§ **HOW TO COMPLETE THIS TASK**
Search the material below for the word "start" and copy every line in which it occurs.

------------------------------------------------------------

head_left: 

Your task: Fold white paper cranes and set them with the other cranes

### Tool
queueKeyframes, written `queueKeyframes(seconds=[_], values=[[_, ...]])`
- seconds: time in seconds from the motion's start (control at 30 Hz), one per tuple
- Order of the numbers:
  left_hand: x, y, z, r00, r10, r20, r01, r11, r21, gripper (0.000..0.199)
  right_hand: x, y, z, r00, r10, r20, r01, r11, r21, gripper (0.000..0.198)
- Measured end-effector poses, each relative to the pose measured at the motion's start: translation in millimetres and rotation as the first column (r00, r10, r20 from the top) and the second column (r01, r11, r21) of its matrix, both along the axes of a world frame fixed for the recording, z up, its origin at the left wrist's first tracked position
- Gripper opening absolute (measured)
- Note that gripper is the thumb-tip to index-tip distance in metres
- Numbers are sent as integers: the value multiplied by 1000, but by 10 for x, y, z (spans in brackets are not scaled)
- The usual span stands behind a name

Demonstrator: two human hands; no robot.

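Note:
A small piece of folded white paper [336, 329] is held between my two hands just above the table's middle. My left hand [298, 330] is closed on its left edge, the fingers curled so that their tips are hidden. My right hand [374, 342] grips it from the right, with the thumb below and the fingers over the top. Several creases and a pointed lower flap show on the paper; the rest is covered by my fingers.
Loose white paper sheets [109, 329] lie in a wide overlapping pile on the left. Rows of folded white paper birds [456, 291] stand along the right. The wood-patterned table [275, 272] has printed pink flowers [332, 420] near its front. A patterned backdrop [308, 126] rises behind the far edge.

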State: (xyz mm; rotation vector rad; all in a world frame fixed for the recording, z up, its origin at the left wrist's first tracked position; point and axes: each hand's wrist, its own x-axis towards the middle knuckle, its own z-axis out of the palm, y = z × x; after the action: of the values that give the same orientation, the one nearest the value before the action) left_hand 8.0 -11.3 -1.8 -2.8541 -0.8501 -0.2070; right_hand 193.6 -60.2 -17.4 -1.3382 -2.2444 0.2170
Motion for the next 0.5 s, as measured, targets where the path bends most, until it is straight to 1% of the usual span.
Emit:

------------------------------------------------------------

§ **SOLUTION TO THIS TASK**
- seconds: time in seconds from the motion's start (control at 30 Hz), one per tuple
- Measured end-effector poses, each relative to the pose measured at the motion's start: translation in millimetres and rotation as the first column (r00, r10, r20 from the top) and the second column (r01, r11, r21) of its matrix, both along the axes of a world frame fixed for the recording, z up, its origin at the left wrist's first tracked position

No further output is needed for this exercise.